You can run nodes happily without this central domain manager. For example a
node can be started up with a command like;


            node =
SCANodeFactory.newInstance().createSCANode("nodeA/calculator.composite",
                                                               new
SCAContribution("common", "target/classes"),

(Note - I notice that we use a launcher in some samples and looking for this
I notice we use factories in others. Needs some rationalization!)

However this means that each node runs independently and you have to
manually configure the composites so that the target services are know. So
our compoiste would have to be something like;

<composite xmlns="http://www.osoa.org/xmlns/sca/1.0"
           targetNamespace="http://sample"
           xmlns:sample="http://sample"
           name="CalculatorA">

    <component name="CalculatorServiceComponentA">
        <implementation.java class="calculator.CalculatorServiceImpl"/>
        <reference name="addService">
            <binding.ws uri="http://localost:8080/NodeB/AddServiceComponentB
"/>
        </reference>
        <reference name="subtractService" >
            <binding.ws uri="
http://localost:8080/NodeC/SubtractServiceComponentC"/>
        </reference>
        <reference name="multiplyService"
target="MultiplyServiceComponentA"/>
        <reference name="divideService" target="DivideServiceComponentA" />
    </component>

    <component name="MultiplyServiceComponentA">
        <implementation.java class="calculator.MultiplyServiceImpl" />
    </component>

    <component name="DivideServiceComponentA">
        <implementation.java class="calculator.DivideServiceImpl" />
    </component>

</composite>

So I have to know where the remote services are going to be. If you want to
just be able to start nodes and have them discovered in some way then we
don't support that at the moment. However I'm keen to understand your
requirement as this sounds like something we've been asked for a few time so
we really should have a go at providing support.

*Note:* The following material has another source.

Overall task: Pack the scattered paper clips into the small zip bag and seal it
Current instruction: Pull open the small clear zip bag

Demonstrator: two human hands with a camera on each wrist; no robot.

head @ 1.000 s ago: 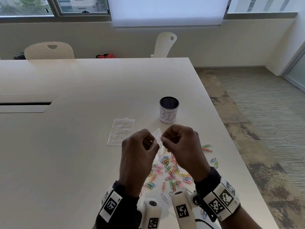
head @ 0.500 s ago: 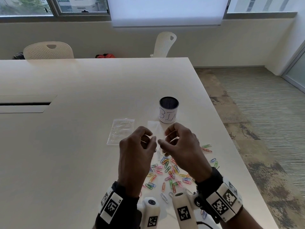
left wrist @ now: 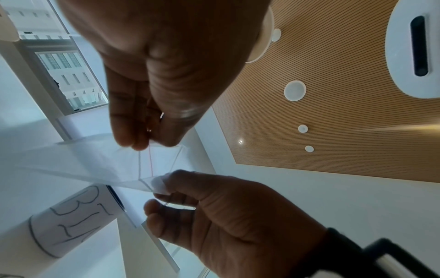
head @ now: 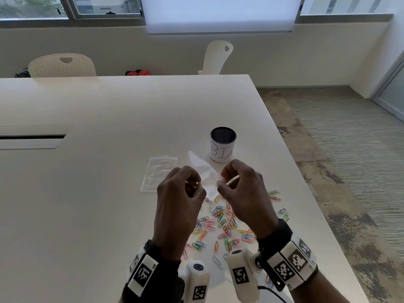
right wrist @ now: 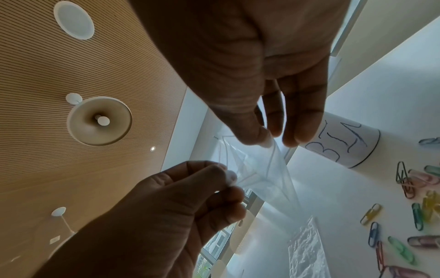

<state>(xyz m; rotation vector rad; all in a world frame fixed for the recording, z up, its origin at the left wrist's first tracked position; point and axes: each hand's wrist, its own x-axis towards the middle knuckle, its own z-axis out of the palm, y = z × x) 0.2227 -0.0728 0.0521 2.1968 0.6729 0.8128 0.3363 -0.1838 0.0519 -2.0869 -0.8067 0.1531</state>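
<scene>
A small clear zip bag (head: 202, 171) is held above the table between both hands. My left hand (head: 195, 182) pinches one lip of its mouth and my right hand (head: 220, 182) pinches the other. In the left wrist view the left hand (left wrist: 142, 144) and right hand (left wrist: 161, 188) hold the lips of the bag (left wrist: 100, 165) apart. The right wrist view shows the right hand (right wrist: 264, 139) and left hand (right wrist: 228, 178) on the bag (right wrist: 262, 173). Several coloured paper clips (head: 220, 224) lie scattered on the table under the hands, also seen as clips (right wrist: 419, 216).
A second clear bag (head: 158, 172) lies flat on the white table (head: 98, 193) left of the hands. A mesh cup with a hand-lettered label (head: 222, 147) stands just beyond them. The table's right edge (head: 306, 204) runs close by. Two white chairs (head: 62, 66) stand at the far side.
The hands have drawn slightly apart and the bag's lips have separated. The bag's far end now sticks up toward the cup.
</scene>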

Re. your specific questions

1. the domain composite is just the composite that Tuscany provides to run
the domain manager application. The other three composites are application
composites.

2. With the calculator distributed coded the way it is the nodes don't
really know very much. They are told to read their configuration from a
specific URL and are given a fully configured composite file with all of the
concrete URLs filled in. The notion that a set of nodes are given URLs
pointing to the same domain manager mean that they are part of the same
domain.

3. Not sure about this yet. I need to understand your application a little
better. It sounds like the services you are scheduling requests to all have
the same interface so you could have a reference which has multiplicity >1
(represented as an array or a list for example. Then in you scheduler
component you could just pick a component off the list. Or you could
implement an operation on the worker compoenent that allows the scheduler to
ask a worker questions such as finding out its name.

The harder question is how to wire the scheduler to the workers. If there
are a set number then you can do this manually. If you don't have a fixed
number then that's harder as it implies some kind of discovery which is a
feature we would have to look at adding.